What you will do => The whole listing below should be printed again exactly, with no images.

[[ Provided data, beginning ]]

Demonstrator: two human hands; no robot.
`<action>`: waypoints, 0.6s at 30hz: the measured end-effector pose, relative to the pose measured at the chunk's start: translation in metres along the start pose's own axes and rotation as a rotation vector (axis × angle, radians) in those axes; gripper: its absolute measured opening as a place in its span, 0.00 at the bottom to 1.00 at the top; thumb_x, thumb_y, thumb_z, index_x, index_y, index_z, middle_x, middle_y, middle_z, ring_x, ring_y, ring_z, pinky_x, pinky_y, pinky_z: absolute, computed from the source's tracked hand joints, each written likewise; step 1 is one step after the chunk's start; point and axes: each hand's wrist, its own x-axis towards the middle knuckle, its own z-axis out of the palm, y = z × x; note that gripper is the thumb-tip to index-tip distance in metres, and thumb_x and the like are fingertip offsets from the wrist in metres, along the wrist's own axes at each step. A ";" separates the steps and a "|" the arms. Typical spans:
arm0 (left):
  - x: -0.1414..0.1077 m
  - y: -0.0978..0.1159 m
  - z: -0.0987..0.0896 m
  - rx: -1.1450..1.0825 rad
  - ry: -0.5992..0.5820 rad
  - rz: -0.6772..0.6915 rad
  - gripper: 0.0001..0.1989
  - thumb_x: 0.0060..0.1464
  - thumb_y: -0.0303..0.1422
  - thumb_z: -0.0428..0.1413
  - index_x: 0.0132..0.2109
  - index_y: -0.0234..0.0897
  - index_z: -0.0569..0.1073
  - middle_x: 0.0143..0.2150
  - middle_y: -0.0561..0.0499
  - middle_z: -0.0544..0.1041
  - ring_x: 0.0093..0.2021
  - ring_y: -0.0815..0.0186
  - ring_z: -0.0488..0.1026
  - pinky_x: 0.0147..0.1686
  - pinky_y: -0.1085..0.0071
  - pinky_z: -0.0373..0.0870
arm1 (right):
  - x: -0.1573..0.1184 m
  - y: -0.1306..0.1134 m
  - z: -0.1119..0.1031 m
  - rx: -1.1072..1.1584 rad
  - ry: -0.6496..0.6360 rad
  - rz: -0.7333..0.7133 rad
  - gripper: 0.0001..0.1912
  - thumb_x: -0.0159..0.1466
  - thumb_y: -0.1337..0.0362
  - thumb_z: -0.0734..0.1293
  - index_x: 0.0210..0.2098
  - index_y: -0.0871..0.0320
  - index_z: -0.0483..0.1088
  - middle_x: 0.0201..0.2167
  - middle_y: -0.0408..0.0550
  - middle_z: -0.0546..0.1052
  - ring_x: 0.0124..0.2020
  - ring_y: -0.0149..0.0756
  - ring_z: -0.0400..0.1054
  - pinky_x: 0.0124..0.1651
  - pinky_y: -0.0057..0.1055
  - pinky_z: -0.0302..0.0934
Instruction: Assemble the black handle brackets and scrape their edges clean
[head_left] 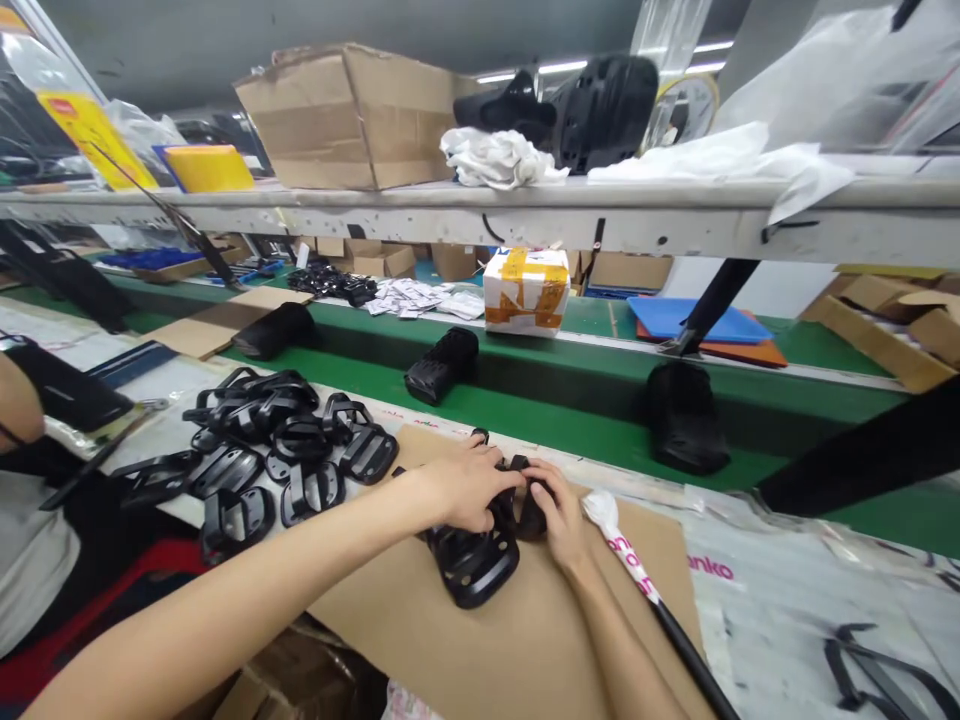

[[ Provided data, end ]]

Answer to this task =>
Demonstrator: two human hands; no robot.
`<action>`: waypoints, 0.6s at 30hz: the measured end-effector pose, relative to the pose measured at the chunk's start: translation in metres along the start pose's own axes and rotation as a rotation vector (axis × angle, radians) in those axes; gripper: its absolute measured opening as a place in its span, 0.00 at the bottom to 1.00 at the top; thumb_x, thumb_y, thumb_z, index_x, index_y, index_z, middle_x, middle_y, middle_z, ring_x, ring_y, ring_z, pinky_x, pinky_y, pinky_z: absolute, computed from the source's tracked hand joints, each written likewise; step 1 is one step after the chunk's start; point and axes: each hand's wrist, its own x-axis towards the middle knuckle, its own z-axis out of the palm, y = z × x; note that gripper is the thumb-tip to index-tip distance in metres, and thumb_x and the like are fingertip offsets from the wrist in metres, along the wrist's own axes at each step. A ";" separates the steps and a "|" the arms. Typical spans:
arm0 (left):
  - x: -0.1414..0.1077 m
  - y: -0.0978..0.1159 m
  - z: -0.0987..0.0896 m
  - rx: -1.1450..1.0825 rad
  - ry: -0.5992..0.5820 rad
  - rz: -0.6772..0.6915 rad
  - gripper: 0.0001..0.1989
  - thumb_x: 0.0060..0.1464
  - thumb_y: -0.0303..0.1422
  - thumb_z: -0.0428..0.1413
  - index_x: 0.0132..0.2109
  - index_y: -0.0234..0.0897
  - index_z: -0.0569..0.1073
  - middle_x: 0.0143..0.2150
  - middle_y: -0.0561..0.0499
  - middle_z: -0.0544..0.1041
  - ring_x: 0.0093..0.2021
  - ring_y: -0.0815..0.0186
  - ring_z: -0.0488..0.1026
  - pinky_x: 0.0147..0.1686
  - pinky_y: -0.1085..0.0071
  - pinky_z: -0.0373..0.0870
arm1 (right):
  - x: -0.1573..0.1184 m
  - y: -0.1306..0.1134 m
  - z: -0.1119..0.1031 m
  - rx: -1.1072..1.1584 rad
  - ry: -0.6496..0.6360 rad
  - rz: -0.7333..0.7133 rad
  - gripper: 0.0001..0.1912
  - thumb_x: -0.0159..0.1466
  - thumb_y: -0.1337..0.0362
  - thumb_z: -0.0734..0.1293
  - index_x: 0.0210..0.2098
  - index_y: -0.0871..0.0320
  - index_z: -0.0483..0.1088
  - middle_x: 0.0201..0.2167
  - middle_y: -0.0408..0.0550
  - middle_z: -0.0546..0.1052
  - ring_x: 0.0124..0.2020
  - ring_y: -0.0149..0.0756
  - ring_z: -0.0400..0.1054
  - pinky_x: 0.0124..0.1651
  - pinky_y: -0.0057..0.1055
  - pinky_z: -0.0302..0.0934
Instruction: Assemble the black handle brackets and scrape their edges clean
[head_left] 

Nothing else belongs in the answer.